## ACTION ITEM
If a line in the data holds "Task", copy that line out in full.

## SOURCE RECORDS
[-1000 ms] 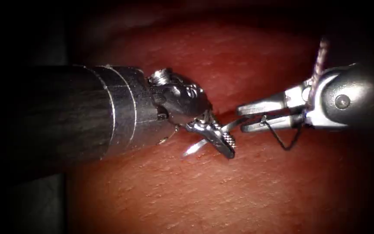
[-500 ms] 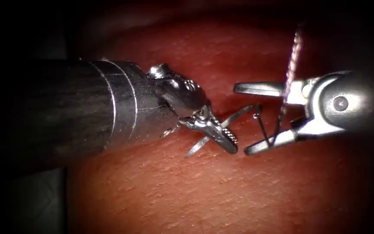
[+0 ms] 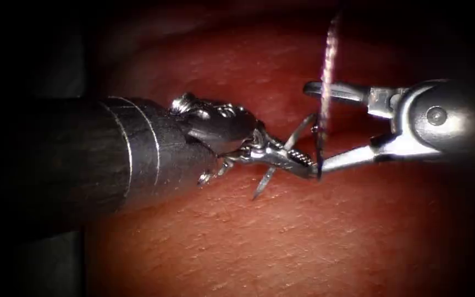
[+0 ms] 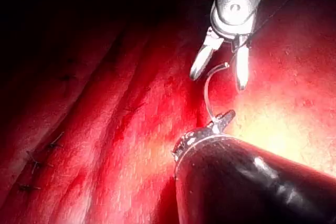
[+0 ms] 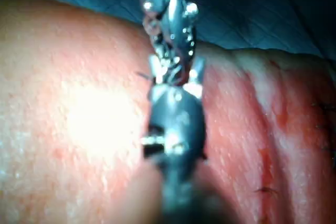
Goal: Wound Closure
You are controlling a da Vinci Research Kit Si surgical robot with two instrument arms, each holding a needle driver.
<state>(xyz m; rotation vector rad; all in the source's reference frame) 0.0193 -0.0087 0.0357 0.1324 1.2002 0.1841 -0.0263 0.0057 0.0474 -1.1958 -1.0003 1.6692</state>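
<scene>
Holding the needle (image 3: 284,157) near mid-curve, clear of the tissue (image 3: 303,236), the left tool (image 3: 287,158) has its fingers clamped; the right tool (image 3: 317,126) gapes empty around the thread (image 3: 328,60). Finished stitches (image 4: 39,163) show nearby; closure remains unfinished.

Endoscope view: heavy dark vignette, lit patch of tissue (image 3: 281,231) around the left tool (image 3: 290,157), specular glints on the right tool (image 3: 317,124). Left wrist view: glare blown out beside the jaws. Right wrist view: soft, defocused.
</scene>
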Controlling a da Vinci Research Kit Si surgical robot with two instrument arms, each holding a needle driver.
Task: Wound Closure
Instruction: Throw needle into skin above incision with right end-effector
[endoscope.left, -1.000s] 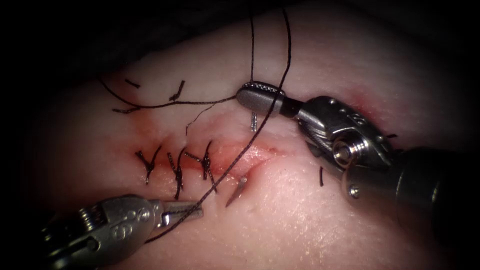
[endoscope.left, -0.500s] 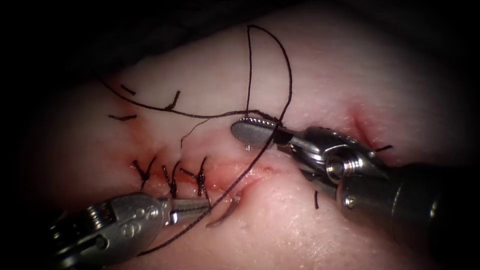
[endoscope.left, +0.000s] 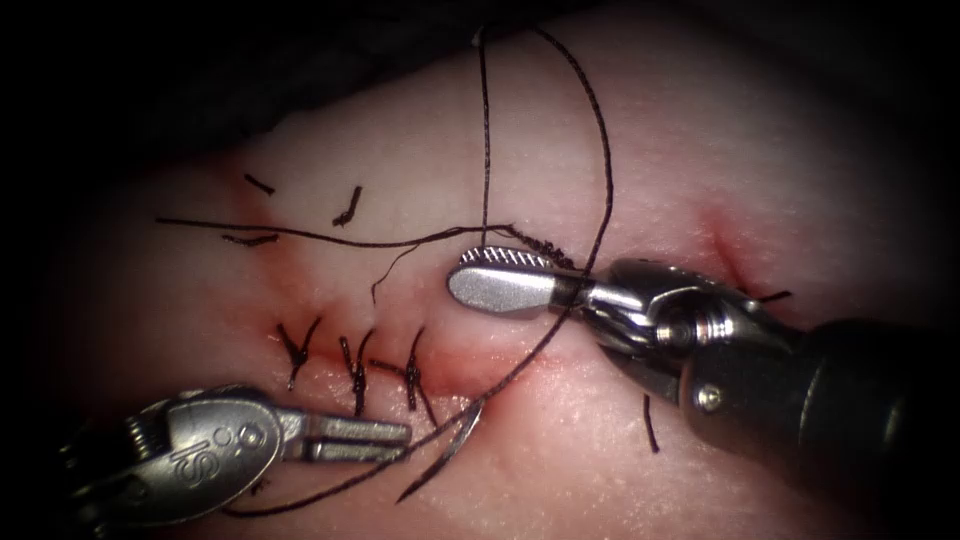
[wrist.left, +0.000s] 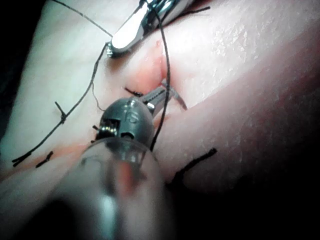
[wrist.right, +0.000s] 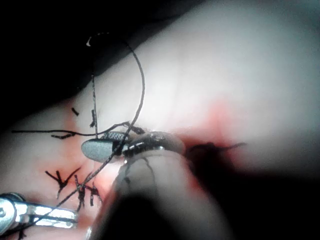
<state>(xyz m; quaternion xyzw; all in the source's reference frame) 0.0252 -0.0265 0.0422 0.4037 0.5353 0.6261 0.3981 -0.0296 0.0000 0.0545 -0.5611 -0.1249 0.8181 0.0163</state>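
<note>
Needle (endoscope.left: 445, 462) stuck in tissue (endoscope.left: 700, 130) below cut (endoscope.left: 480, 355), stiff, slick, grab mid-curve; left tool (endoscope.left: 400, 440) closed, empty beside it; right tool (endoscope.left: 465, 285) clamps limp thread (endoscope.left: 600, 190)

Pale pink tissue (endoscope.left: 700, 130) blushes red along the cut (endoscope.left: 470, 365), where three dark stitches (endoscope.left: 355, 360) cross it, black thread (endoscope.left: 600, 160) loops above, the needle (endoscope.left: 445, 460) glints dark steel, and both tools, left (endoscope.left: 395, 440) and right (endoscope.left: 480, 280), shine silver with ridged, serrated jaws.
</note>
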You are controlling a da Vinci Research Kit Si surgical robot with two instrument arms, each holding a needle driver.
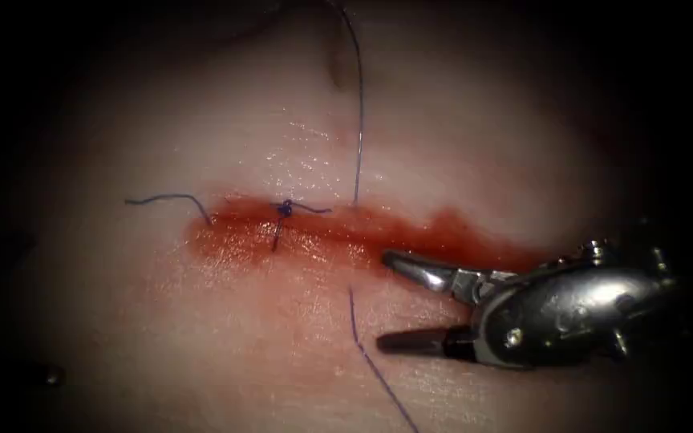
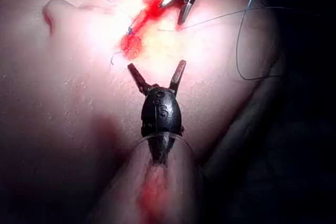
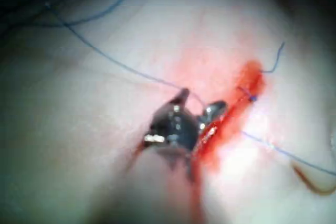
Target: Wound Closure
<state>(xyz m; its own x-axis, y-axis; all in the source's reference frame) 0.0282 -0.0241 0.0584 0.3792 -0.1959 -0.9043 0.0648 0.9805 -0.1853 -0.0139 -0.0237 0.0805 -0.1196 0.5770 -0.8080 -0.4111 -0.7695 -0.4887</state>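
Pincer of the right tool (image 1: 382, 301) gapes empty beside the cut (image 1: 362, 236), thread (image 1: 357, 104) crossing; left pincer (image 2: 156, 74) likewise spread, empty.

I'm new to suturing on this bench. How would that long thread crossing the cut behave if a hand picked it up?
Probably limp and very light: the thread lies in loose curves over the tissue and keeps no shape. Possibly slippery where it meets the red fluid. Likely anchored, since it enters the tissue at the cut. Both the right hand and the left hand are open, holding nothing.

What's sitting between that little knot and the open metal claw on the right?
In the endoscope view, red fluid along the cut, and thread entering the tissue, between knot and the right end effector.
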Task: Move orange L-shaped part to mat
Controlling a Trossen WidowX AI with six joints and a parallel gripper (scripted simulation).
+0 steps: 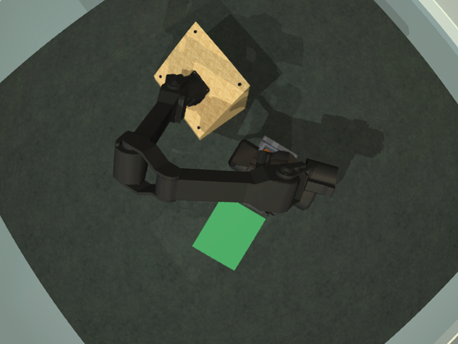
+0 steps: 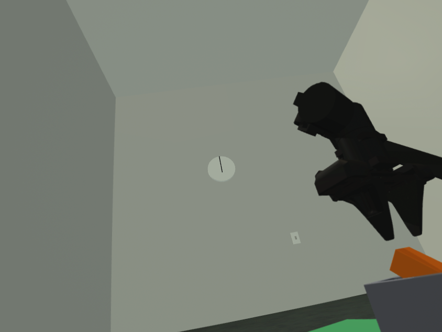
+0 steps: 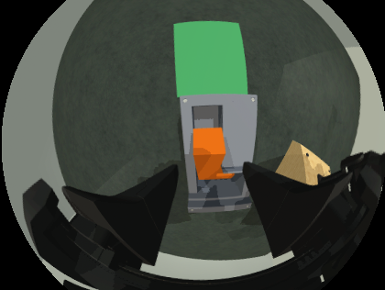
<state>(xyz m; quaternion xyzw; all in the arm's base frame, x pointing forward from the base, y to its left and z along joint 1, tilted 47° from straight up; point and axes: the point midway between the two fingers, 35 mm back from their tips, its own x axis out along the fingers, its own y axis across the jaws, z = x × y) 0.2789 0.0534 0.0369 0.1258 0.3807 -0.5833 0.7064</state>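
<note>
The orange L-shaped part (image 1: pixel 266 150) (image 2: pixel 410 262) (image 3: pixel 209 139) sits tilted in the grey tray (image 1: pixel 283 146) (image 2: pixel 407 303) (image 3: pixel 240 119). Its end nearer the mat stands up out of the pocket, and its L-shaped end is low at the other side. My gripper (image 2: pixel 403 237) (image 3: pixel 211 168) is open and empty, above the part and not touching it. In the wrist view its fingers stand either side of the part. The green mat (image 1: pixel 228 234) (image 2: pixel 350 327) (image 3: pixel 211 57) lies next to the tray and bears nothing. In the top view the arm hides the fingers and most of the tray.
The wooden base block (image 1: pixel 222 72) (image 3: pixel 298 162) carries the arm and stands up to one side of the tray. The forearm passes over the tray in the top view. Pale walls surround the dark floor.
</note>
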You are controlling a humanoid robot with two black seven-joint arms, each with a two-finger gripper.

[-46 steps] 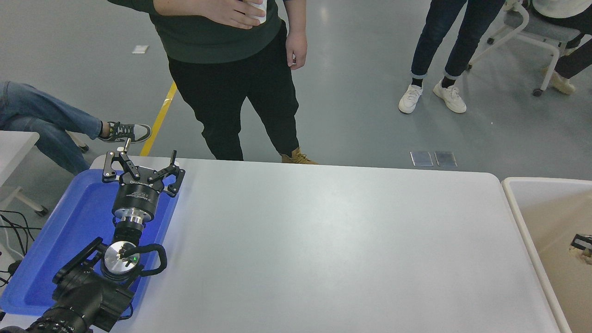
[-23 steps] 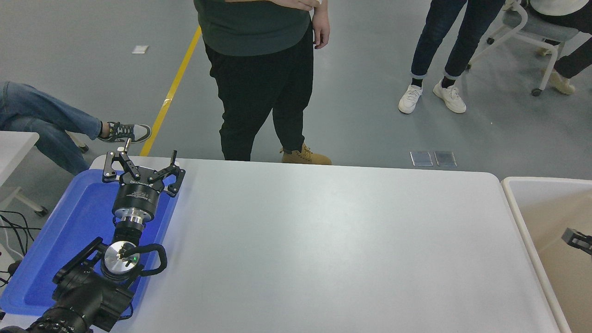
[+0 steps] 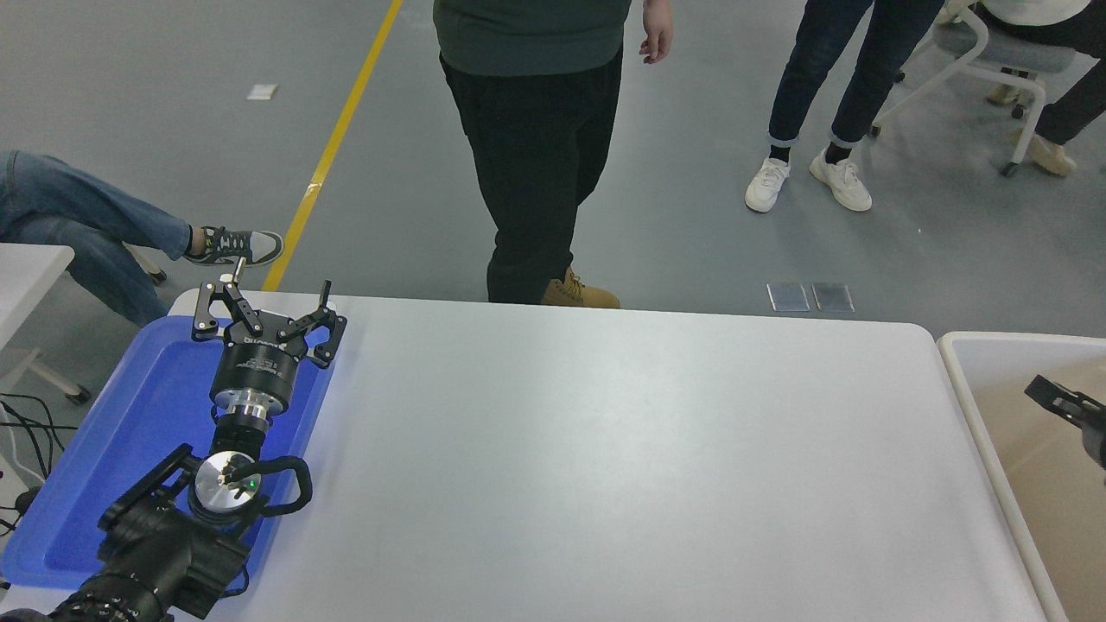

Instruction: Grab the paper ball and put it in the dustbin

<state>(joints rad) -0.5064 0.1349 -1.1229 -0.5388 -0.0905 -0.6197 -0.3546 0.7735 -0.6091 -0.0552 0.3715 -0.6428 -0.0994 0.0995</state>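
Note:
The dustbin [image 3: 1011, 339], with an off-white rim and beige inner walls, stands at the table's right end. My right gripper [image 3: 1067, 406] comes in from the right edge and hangs over the dustbin's inside; only part of it shows. The paper ball is not in view: nothing tan shows at the gripper or on the table. My left gripper [image 3: 263, 315] is open and empty, parked over the blue tray [image 3: 130, 432] at the lower left.
The white table [image 3: 605, 449] fills the middle. A person in black trousers [image 3: 531, 173] stands at its far edge. Other people's legs and a chair are farther back on the grey floor.
A second ago a tan wad sat at my right gripper low over the dustbin; it is gone now, and the gripper has risen and moved left. The standing person has stepped right.

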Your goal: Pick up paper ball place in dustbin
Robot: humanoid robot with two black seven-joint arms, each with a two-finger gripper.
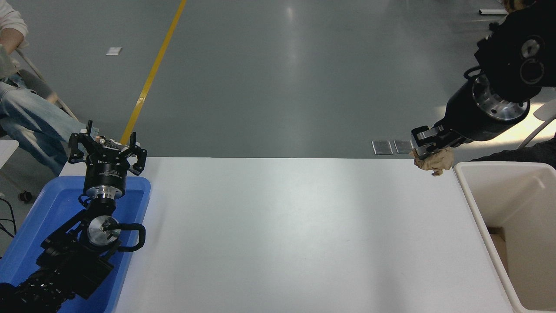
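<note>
The left gripper (106,148) is parked over the blue tray (39,217) at the near left, fingers spread. The bin (478,208) stands at the table's (282,234) right edge. Farther back, the right gripper (428,143) clamps the ball (434,161) (held above the table's far right corner, just left of the bin).

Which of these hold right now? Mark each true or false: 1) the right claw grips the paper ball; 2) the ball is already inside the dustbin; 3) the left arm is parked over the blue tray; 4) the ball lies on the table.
1) True: the right claw is shut on the paper ball.
2) False: the ball hangs in the air just left of the dustbin, not inside it.
3) True: the left claw sits open above the blue tray.
4) False: it is lifted clear of the table.
</note>
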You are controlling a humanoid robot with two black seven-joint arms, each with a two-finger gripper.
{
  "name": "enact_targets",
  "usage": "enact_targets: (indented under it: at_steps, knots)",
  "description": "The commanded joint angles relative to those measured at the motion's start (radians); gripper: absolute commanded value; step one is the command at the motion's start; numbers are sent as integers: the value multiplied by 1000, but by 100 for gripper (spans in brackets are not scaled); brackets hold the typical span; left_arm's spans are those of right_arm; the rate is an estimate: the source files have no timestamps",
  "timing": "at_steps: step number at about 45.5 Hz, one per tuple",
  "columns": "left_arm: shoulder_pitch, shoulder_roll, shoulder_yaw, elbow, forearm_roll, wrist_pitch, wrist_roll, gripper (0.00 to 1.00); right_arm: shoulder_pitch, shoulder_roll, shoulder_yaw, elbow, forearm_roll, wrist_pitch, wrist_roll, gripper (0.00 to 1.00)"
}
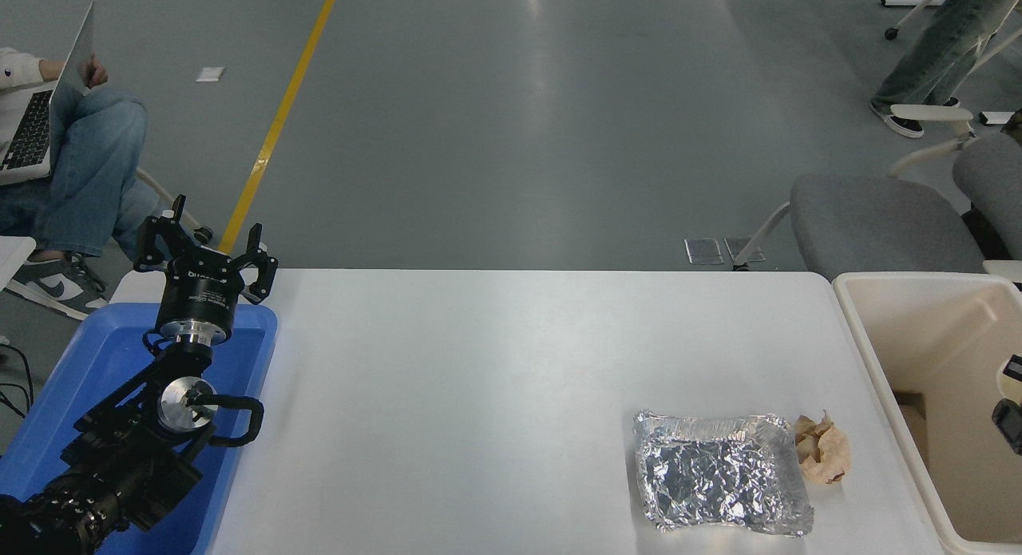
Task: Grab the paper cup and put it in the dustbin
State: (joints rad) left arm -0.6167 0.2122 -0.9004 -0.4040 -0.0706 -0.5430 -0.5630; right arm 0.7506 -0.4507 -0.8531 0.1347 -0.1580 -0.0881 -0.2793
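The dustbin (877, 362) is a large cream-beige bin standing off the table's right end. A black piece of my right gripper (1012, 418) pokes in at the picture's right edge, over the dustbin's inside. It is too cut off to show how it stands. A small pale sliver (1012, 389) sits against that black piece; I cannot tell whether it is the paper cup. My left gripper (204, 250) is parked open over the far end of a blue tray (88, 363) at the lower left, holding nothing.
A crumpled foil tray (718, 475) lies at the front right of the white table (479, 379), with a brown paper wad (822, 453) touching its right side. A grey chair (878, 220) stands behind the dustbin. A person (88, 164) with a laptop sits far left.
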Motion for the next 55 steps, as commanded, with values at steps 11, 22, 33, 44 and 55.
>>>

## WRITTEN RESPONSE
Task: Wound Closure
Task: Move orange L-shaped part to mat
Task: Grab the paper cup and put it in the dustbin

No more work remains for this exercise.